Quatrième de couverture :

 

"Cheminer longtemps, résolument.

Avec douleur ou légèreté.

Tant d'histoires contées par mes proches,

tant de rencontres, de moments partagés,

tant d'errances pour enfin oser...

Oser poser mon regard sur leur passé,

mon histoire enchevêtrée à la leur.

Oser regarder en face ce mensonge qui

leur a permis de survivre.

Et entrevoir la vérité.

La mettre en mots pour lui donner des ailes...

Famille Baschung, j'écris pour nous."

 

 

 

EXTRAITS

 

Alain est venu au monde et Geneviève l’avait perdu avant même de le rencontrer.
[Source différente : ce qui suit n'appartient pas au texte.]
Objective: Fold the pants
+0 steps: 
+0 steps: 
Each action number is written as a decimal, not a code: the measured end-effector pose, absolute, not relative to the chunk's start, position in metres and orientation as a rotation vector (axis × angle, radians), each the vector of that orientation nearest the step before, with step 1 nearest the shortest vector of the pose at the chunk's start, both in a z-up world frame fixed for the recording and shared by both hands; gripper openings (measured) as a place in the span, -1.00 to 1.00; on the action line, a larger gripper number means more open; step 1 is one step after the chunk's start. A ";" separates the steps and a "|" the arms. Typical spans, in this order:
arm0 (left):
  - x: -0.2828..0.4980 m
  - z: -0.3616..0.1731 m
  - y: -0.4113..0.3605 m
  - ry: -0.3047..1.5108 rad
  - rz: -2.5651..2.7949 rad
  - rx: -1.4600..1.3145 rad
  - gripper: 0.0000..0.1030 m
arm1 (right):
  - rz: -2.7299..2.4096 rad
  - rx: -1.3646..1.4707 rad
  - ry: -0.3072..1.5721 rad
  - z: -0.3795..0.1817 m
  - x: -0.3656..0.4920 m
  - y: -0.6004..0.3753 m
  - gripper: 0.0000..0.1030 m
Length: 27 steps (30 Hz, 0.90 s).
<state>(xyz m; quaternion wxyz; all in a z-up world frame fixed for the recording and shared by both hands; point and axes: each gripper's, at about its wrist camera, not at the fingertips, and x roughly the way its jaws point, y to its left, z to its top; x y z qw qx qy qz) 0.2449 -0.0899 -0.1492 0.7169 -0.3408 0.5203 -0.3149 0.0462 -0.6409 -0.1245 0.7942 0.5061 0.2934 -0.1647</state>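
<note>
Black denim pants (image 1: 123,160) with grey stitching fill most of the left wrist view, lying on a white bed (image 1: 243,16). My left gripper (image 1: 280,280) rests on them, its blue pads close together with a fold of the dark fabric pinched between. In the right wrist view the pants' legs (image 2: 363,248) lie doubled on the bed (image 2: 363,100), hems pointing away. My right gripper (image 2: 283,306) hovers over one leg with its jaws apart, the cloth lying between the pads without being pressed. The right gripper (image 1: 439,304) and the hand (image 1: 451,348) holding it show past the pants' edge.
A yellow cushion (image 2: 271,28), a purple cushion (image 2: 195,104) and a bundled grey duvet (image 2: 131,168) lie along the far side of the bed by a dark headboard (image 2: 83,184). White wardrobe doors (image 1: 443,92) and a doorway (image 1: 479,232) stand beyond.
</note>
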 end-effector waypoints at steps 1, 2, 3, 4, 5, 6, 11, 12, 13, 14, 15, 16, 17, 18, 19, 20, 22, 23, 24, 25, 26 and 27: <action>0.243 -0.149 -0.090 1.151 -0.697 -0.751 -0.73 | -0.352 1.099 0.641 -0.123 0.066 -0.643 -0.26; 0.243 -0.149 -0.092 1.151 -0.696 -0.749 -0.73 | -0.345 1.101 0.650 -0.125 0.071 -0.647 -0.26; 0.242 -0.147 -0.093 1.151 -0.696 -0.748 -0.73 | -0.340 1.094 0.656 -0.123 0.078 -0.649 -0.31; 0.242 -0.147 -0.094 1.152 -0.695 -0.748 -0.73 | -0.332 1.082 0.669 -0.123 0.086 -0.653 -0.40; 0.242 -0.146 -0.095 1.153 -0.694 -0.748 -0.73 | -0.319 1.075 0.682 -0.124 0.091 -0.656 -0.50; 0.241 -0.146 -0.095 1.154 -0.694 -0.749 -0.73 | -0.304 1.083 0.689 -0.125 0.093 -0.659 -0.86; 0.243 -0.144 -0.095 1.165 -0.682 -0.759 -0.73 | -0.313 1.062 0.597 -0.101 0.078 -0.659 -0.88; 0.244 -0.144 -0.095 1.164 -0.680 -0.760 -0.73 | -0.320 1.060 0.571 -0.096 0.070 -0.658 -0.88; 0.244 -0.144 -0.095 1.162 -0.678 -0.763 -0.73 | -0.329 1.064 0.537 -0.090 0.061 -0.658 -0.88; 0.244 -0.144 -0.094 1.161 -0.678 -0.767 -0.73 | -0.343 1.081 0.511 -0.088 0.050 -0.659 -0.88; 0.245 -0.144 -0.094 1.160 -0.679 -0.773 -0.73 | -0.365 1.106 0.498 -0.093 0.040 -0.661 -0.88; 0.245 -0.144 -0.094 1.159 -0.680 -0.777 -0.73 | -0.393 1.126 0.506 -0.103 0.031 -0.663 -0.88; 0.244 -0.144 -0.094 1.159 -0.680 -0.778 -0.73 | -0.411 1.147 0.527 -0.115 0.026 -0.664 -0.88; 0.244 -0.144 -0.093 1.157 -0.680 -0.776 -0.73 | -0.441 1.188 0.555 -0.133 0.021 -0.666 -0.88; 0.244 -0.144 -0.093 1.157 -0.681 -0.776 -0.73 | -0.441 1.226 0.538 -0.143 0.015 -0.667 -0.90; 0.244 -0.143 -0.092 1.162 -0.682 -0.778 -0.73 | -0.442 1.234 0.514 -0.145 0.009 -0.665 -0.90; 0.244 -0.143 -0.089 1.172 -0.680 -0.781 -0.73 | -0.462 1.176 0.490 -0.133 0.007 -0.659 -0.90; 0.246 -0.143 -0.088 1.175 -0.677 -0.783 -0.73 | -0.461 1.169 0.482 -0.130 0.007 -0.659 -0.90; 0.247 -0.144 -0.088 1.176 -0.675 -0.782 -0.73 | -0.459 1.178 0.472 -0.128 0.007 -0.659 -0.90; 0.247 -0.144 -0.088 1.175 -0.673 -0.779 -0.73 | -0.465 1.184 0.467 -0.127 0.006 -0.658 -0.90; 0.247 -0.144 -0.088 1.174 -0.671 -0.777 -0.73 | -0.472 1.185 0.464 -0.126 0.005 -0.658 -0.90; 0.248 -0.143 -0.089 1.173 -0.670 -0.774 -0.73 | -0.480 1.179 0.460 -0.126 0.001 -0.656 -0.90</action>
Un arbre se penche inexorablement au-dessus de l’eau dans un mouvement infini pour atteindre l’autre rive. Ils y sont posés côte à côte, Alain et elle, si proches et si loin l’un de l’autre. Aucun geste, aucun regard ne les unit. Leur présence fugitive sur cette branche résonne d’une solitude vibrante. Une simple paroi, fine comme une indicible désespérance, les sépare, et pourtant l’errance et la vulnérabilité de l’une deviendra la création de l’autre, qui saura inventer une langue musicale ouvrant sur un partage artistique inouï.

 

 

 

Roger, ton père et ta mère t’avaient fait remarquer combien ton petit garçon dressait l’oreille dès qu’il entendait de la musique. Pour ses cinq ans, tu lui offris un petit harmonica, dont il ne fut pas peu fier. Il réussit très vite à en tirer quelques notes et il ne le quittait plus, le rangeant précautionneusement sous son oreiller pour dormir. Tu le regardais s’asseoir doctement sur les marches extérieures du porche et jouer inlassablement le même air jusqu’à obtenir sa réalisation parfaite. Seule la proposition d’une virée en vélo avec Robert pouvait le détourner de cette activité. Il glissait prestement son harmonica dans sa poche et sautait sur ton vélo rouge que tu lui avais offert pour ses dix ans. Quel drôle de petit garçon tu avais là ! Il pouvait se montrer tour à tour capable d’une concentration étonnante ou d’un total désintérêt, d’une grande vivacité ou d’une réserve qui te paraissait presque maladive. Tantôt capricieux, tantôt docile, tantôt silencieux, tantôt loquace, Alain se construisait au fil des mois et à chacune de tes visites, tu lui découvrais un nouveau talent.

 

 

 

 

 

Plus tard, lorsque tu partageais, Nanou, des moments d’intimité avec l’adolescente que je devenais et que d’un geste empreint de mélancolie se présentant dans toute la banalité de nos échanges, tu gardais longuement mes mains dans les tiennes, il m’est arrivé de ressentir ta profonde tristesse et de me demander de quel espoir se nourrissait encore ta vie ? Alain ne t’écrivait plus et venait de moins en moins te voir. Après son départ du foyer, tu avais repris le classement minutieux de ta correspondance et tu as poursuivi ta discrète descente aux enfers, jamais ivre, détruite de l’intérieur, perdue dans l’immensité de ta souffrance.